#### [WORK INSTRUCTIONS]
From the first line through the line containing "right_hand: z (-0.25", transcribe the records exactly and include no other lines.

═════ MATERIAL SHOWN

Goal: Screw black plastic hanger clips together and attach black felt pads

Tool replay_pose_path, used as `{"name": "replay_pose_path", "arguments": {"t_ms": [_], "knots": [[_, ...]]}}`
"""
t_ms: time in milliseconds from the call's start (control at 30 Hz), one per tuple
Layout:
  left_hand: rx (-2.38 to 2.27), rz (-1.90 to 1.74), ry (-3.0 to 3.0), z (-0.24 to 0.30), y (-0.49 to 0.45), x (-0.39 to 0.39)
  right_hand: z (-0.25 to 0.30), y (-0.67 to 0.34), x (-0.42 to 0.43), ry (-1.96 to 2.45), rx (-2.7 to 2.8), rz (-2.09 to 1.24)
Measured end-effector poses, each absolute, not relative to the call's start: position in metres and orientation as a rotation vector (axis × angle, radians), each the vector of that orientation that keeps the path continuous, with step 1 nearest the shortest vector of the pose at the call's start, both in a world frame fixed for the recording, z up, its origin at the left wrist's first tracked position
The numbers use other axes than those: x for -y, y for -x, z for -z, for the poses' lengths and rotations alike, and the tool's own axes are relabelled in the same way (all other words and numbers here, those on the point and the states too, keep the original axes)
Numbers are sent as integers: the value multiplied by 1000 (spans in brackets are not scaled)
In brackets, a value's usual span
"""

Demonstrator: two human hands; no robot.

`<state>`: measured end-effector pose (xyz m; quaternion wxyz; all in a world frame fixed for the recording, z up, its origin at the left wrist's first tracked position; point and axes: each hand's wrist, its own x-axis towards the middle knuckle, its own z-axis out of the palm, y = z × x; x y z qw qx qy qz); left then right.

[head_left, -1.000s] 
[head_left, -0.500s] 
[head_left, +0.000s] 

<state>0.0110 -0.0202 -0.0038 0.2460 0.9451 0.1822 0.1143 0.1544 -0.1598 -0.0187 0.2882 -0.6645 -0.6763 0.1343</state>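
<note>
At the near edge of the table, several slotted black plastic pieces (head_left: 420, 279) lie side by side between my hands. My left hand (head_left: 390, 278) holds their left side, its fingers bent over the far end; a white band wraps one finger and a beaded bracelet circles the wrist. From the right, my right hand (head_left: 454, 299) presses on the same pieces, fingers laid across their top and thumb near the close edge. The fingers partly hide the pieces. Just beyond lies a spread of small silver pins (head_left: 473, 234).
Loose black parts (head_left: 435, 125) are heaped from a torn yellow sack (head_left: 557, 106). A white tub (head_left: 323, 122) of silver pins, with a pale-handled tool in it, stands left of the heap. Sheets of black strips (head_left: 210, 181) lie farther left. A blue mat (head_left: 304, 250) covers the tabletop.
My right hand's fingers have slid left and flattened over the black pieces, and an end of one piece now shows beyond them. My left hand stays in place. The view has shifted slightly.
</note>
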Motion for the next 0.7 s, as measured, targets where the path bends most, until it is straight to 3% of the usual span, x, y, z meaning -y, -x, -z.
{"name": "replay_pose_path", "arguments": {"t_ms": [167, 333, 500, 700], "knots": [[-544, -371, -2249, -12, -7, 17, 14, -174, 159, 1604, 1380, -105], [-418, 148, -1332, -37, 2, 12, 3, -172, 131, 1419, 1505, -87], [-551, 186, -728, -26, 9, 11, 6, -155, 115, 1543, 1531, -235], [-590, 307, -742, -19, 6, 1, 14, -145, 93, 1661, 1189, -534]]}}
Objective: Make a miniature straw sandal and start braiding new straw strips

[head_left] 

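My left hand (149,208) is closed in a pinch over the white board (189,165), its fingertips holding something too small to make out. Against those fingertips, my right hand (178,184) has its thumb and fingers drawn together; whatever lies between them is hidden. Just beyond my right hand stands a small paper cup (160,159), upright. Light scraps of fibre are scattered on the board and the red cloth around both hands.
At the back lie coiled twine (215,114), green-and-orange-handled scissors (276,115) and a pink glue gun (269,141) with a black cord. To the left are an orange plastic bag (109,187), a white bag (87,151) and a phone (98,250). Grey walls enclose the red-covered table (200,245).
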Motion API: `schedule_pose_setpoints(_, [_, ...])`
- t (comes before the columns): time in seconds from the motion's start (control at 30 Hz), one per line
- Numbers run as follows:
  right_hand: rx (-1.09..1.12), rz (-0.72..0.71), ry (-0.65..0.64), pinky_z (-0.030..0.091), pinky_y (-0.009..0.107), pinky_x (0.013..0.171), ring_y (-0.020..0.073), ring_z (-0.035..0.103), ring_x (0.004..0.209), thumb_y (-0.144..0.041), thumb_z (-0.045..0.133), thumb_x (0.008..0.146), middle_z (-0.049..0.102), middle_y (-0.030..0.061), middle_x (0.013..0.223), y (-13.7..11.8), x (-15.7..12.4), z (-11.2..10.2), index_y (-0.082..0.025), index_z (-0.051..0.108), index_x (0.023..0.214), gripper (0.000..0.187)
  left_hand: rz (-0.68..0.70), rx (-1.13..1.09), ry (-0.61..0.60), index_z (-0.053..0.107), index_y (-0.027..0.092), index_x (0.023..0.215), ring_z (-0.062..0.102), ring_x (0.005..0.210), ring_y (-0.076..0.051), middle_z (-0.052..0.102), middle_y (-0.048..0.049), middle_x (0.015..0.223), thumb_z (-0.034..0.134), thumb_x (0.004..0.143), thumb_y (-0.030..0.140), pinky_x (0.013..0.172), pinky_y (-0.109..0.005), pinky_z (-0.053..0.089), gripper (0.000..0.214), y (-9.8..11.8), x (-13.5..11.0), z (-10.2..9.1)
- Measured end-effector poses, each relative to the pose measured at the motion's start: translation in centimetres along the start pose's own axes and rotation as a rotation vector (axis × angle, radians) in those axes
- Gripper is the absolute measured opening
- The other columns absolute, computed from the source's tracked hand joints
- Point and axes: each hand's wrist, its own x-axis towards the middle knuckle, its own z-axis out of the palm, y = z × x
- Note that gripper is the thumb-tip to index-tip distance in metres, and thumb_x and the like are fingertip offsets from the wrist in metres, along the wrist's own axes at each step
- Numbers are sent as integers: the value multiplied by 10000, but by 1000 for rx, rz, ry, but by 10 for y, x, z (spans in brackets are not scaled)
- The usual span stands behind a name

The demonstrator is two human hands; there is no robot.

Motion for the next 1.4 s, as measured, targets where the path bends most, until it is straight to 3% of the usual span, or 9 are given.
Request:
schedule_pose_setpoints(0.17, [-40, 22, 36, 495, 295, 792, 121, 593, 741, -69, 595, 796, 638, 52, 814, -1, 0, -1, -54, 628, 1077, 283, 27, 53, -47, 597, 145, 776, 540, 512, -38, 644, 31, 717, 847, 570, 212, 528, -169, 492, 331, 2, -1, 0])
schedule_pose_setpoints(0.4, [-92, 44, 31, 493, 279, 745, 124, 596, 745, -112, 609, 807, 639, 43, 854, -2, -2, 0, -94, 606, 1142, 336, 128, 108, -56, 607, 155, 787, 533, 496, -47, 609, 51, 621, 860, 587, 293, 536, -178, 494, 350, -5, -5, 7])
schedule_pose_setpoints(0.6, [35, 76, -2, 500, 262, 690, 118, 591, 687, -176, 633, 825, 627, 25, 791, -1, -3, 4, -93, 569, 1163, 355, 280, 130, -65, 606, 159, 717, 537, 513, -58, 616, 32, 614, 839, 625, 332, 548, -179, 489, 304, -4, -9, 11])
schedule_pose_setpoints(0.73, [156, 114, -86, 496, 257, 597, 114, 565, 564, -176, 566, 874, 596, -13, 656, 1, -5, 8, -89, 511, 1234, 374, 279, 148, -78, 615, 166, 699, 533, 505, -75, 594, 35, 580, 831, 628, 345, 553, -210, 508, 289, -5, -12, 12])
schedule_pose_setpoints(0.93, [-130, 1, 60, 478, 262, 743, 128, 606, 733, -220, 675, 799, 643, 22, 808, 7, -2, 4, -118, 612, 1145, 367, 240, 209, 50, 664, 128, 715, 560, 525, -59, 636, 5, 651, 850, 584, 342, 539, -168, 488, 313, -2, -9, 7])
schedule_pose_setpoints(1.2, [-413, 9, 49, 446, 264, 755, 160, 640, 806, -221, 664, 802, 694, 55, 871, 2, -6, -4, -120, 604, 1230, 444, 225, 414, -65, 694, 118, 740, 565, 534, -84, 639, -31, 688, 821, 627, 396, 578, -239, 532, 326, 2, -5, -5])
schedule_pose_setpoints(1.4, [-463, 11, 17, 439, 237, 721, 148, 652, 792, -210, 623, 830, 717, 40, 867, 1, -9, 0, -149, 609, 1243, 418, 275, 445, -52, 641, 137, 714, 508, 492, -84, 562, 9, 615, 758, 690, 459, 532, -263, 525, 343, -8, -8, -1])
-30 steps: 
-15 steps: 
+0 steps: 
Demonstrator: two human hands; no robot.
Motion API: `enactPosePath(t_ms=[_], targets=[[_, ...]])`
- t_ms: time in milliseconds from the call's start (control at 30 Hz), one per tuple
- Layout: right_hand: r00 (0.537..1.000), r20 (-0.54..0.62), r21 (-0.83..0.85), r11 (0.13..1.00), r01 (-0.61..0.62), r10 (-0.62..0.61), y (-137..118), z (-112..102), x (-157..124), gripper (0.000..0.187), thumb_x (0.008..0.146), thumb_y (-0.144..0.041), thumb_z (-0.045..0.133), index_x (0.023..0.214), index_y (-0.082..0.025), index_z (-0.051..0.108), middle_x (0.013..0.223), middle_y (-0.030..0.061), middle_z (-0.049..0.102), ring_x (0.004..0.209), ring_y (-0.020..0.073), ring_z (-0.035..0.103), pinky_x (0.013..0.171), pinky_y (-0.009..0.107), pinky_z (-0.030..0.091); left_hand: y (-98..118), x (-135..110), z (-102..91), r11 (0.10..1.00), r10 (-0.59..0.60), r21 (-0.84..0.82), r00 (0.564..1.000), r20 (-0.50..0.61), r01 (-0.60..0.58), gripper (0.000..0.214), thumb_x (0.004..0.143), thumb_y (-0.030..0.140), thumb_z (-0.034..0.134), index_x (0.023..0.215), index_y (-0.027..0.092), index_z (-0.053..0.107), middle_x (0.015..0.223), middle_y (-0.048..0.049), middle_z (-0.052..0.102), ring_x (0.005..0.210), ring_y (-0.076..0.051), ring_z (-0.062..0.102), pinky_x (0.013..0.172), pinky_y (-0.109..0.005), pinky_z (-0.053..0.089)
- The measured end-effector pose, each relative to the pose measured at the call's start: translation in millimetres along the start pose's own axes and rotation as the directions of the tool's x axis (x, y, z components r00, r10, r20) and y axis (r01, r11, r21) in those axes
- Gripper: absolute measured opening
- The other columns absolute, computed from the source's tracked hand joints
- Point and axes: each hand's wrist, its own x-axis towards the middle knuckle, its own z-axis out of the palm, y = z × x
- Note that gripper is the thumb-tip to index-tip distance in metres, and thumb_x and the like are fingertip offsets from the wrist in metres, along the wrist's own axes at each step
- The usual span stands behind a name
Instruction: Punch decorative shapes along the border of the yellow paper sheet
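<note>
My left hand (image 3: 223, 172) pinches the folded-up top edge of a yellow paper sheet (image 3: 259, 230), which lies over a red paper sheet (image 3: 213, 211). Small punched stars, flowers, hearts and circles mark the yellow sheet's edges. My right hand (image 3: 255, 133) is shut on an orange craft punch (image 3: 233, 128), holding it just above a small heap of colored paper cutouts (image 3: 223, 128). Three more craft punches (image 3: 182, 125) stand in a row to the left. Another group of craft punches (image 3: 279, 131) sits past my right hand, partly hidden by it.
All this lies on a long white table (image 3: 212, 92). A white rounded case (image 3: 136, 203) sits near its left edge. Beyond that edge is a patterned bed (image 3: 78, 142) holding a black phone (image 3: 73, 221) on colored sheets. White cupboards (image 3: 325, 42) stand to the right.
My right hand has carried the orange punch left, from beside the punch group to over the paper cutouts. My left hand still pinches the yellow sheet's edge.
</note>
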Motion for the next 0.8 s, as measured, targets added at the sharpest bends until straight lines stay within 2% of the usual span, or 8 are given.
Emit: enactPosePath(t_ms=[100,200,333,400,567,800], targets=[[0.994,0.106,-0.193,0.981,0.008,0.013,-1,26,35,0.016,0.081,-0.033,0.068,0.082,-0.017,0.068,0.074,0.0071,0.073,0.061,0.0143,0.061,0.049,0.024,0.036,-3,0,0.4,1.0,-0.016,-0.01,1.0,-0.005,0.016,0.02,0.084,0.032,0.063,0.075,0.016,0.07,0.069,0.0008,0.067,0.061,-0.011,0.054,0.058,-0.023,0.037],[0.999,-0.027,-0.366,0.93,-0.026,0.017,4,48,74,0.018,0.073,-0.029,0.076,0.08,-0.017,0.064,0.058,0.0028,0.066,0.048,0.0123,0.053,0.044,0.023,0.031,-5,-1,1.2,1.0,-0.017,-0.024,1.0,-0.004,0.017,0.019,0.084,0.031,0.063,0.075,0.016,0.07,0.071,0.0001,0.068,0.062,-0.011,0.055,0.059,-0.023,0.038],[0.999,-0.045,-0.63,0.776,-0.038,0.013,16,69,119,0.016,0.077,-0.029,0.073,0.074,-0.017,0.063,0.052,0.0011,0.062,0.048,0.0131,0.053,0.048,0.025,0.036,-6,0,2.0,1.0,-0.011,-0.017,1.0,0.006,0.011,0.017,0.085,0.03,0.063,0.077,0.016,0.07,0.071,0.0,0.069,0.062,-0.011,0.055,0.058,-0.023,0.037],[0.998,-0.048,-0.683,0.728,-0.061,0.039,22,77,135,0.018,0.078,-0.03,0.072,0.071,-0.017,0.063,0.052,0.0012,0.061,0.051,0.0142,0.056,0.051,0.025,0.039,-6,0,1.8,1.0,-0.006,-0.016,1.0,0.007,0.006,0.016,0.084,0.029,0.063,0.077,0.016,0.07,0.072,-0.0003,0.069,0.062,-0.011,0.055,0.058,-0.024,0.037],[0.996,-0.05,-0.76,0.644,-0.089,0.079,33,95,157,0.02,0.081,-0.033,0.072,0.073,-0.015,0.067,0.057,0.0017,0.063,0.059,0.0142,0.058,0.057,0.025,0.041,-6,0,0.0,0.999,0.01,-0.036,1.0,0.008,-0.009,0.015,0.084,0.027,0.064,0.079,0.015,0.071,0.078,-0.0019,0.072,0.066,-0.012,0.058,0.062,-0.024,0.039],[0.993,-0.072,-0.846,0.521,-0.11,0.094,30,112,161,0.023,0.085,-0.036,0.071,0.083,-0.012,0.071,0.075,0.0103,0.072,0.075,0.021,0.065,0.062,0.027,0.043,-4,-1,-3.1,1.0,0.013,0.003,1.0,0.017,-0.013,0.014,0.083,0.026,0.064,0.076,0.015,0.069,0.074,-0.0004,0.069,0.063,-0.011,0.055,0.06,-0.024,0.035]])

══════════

#### [ANSWER SPACE]
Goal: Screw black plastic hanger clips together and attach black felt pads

Tool replay_pose_path, used as `{"name": "replay_pose_path", "arguments": {"t_ms": [_], "knots": [[_, ...]]}}`
"""
t_ms: time in milliseconds from the call's start (control at 30 Hz), one per tuple
Layout:
  left_hand: rx (-2.38 to 2.27), rz (-1.90 to 1.74), ry (-3.0 to 3.0), z (-0.24 to 0.30), y (-0.49 to 0.45), x (-0.39 to 0.39)
  right_hand: z (-0.25 to 0.30), y (-0.67 to 0.34), x (-0.42 to 0.43), ry (-1.96 to 2.45), rx (-2.7 to 2.8), rz (-2.09 to 1.24)

Response complete; there is no more output.